La disposition, émise en 1986 dans le cadre d’un ensemble conçu pour améliorer la sécurité des diplomates américains et du terrorisme de combat, a interdit le financement de cette facture à utiliser pour l’acquisition du site, le développement ou la construction de toute structure en Israël, Jérusalem ou Wayflower, à l’exception des structures de travail.
La langue visait à forcer le transfert de l’ambassade américaine à Israël de Tel Aviv à Jérusalem, Selon un rapport à l’époque. L’administration Reagan s’est opposée à cette décision, résistant aux efforts pour reconnaître Jérusalem comme la capitale d’Israël en vue d’un accord négocié entre les Israéliens et les Palestiniens sur l’état final de Jérusalem.
Plus tard, le Congrès a approuvé l’ambassade de Jérusalem en 1995, imposant le transfert de l’ambassade et la reconnaissance de Jérusalem en tant que capitale d’Israël, bien qu’elle ait été révoquée par les présidents suivants jusqu’à ce que le président Donald Trump en 2017.
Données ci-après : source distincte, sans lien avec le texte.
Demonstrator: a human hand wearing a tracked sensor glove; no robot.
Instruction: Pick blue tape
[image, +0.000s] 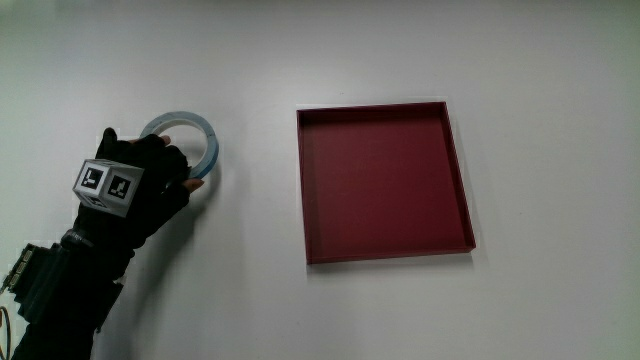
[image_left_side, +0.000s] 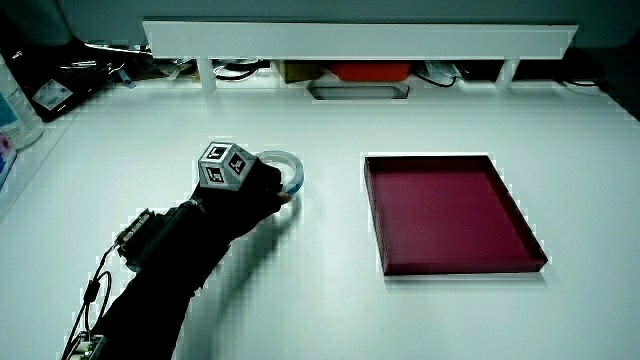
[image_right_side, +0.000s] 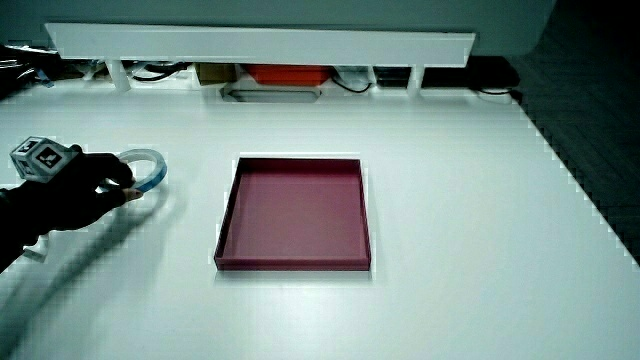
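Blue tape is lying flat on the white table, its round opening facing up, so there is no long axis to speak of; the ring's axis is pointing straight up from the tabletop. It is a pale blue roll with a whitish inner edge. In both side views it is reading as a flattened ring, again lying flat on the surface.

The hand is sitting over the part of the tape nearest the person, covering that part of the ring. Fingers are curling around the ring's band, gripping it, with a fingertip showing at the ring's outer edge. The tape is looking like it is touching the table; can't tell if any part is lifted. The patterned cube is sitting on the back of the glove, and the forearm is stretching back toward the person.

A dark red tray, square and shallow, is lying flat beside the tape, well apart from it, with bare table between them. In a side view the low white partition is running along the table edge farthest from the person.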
Le projet de loi de Lawler, les territoires de tenue officielle adaptés à la loi sur l’utilisation du territoire (Kotel), a appelé le site saint hébreu, aurait abrogé la langue du projet de loi de 1986.
“Israël est l’un des alliés les plus proches d’Amérique et cette interdiction inactive de 40 ans n’a aucun but. La loi de Kotel supprime ces restrictions obsolètes afin de continuer à garantir le lien entre les États-Unis et Israël est sculpté”, a déclaré Lawler dans une note.
L’impact de l’initiative de Lawler sur les efforts actuels pour acquérir ou construire de nouvelles structures diplomatiques, le financement auquel la disposition de 1986 a expiré n’est pas claire. Mais cela pourrait sortir des futurs tentatives pour défier cette construction.
Lawler prévoit de présenter le projet de loi à considérer comme faisant partie des prochains efforts pour autoriser le Département d’État de la Commission des affaires étrangères de la chambre.